About this exercise
With the line containing "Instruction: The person" as the start and the line containing "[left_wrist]" as the end, transcribe that span of the entries below exactly, including both.

== Dataset extract ==

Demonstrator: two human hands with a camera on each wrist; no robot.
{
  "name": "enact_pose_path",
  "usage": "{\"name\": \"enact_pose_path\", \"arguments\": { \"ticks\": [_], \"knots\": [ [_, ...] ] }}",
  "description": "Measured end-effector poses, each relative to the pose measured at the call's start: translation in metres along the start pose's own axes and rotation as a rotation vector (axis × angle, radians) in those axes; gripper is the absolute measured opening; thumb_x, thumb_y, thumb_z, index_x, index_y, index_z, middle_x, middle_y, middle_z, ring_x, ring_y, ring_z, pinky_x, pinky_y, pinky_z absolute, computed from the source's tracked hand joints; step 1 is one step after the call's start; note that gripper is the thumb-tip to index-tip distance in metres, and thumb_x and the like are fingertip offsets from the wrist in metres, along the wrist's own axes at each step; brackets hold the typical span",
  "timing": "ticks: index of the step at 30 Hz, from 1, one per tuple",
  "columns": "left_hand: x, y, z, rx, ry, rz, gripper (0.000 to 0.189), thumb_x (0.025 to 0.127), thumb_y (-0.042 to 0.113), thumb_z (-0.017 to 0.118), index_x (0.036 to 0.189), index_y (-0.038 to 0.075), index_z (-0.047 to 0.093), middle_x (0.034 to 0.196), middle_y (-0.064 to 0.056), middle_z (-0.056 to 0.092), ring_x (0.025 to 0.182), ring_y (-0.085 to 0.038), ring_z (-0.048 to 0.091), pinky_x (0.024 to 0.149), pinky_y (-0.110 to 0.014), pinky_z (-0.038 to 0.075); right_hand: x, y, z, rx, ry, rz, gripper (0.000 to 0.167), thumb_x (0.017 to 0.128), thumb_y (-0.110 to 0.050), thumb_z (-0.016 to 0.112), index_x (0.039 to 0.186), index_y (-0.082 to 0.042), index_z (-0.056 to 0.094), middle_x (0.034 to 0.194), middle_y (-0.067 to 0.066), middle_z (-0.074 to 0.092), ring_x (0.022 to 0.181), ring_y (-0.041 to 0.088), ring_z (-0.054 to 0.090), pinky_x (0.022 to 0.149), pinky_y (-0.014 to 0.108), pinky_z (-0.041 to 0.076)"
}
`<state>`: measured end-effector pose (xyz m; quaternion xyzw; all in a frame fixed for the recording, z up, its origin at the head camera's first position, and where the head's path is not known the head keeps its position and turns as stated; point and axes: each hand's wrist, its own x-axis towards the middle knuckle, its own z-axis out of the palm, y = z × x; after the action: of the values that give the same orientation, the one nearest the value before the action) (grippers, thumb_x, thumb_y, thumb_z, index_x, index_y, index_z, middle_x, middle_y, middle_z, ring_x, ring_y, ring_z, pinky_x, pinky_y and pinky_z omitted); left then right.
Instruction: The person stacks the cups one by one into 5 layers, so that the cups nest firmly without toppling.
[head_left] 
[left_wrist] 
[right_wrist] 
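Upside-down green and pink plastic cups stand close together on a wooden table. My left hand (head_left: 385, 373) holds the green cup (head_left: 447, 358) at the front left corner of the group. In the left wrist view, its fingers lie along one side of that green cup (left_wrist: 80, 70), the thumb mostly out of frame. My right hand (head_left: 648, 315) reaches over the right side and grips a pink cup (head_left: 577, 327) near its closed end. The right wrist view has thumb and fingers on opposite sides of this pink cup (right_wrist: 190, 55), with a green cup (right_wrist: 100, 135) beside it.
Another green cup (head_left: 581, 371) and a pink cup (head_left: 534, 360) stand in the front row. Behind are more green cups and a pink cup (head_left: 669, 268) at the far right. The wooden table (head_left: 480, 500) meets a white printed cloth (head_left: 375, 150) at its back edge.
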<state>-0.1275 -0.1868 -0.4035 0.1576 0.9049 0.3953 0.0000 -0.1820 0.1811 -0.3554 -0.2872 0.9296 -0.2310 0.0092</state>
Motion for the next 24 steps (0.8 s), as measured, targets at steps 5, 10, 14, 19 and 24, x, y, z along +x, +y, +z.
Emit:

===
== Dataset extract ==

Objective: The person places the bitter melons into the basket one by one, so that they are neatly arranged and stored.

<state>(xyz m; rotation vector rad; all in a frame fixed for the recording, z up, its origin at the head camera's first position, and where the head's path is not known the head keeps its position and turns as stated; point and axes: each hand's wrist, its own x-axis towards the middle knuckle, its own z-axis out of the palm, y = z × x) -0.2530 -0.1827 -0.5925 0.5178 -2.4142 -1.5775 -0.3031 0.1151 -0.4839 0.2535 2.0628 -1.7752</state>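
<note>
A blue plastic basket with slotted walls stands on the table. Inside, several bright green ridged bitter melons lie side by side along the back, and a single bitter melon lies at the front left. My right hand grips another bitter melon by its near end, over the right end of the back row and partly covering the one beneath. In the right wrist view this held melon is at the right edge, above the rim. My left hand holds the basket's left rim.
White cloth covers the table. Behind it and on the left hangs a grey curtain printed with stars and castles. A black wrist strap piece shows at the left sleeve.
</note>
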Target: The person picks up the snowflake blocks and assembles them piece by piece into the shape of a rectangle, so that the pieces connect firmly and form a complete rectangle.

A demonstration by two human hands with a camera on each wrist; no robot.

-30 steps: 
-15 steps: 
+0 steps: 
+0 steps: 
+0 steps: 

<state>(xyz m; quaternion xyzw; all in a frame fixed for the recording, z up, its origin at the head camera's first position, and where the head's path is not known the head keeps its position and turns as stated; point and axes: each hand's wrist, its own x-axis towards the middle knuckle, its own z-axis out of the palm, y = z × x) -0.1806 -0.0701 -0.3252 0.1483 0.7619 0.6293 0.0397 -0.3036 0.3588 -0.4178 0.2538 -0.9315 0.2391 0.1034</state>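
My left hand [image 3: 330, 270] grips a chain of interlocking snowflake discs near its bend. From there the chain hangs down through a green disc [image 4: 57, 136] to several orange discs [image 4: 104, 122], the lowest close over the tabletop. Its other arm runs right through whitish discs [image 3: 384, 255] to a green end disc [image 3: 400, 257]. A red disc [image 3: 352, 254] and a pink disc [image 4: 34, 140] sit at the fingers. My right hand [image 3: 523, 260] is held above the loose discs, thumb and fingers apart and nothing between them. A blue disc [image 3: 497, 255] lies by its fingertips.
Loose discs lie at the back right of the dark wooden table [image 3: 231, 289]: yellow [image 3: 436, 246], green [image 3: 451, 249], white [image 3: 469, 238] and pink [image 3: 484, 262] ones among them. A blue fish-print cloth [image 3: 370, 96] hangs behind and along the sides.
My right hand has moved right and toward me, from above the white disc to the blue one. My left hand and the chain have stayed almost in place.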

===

Answer area
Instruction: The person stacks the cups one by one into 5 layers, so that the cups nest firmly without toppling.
[head_left] 
[left_wrist] 

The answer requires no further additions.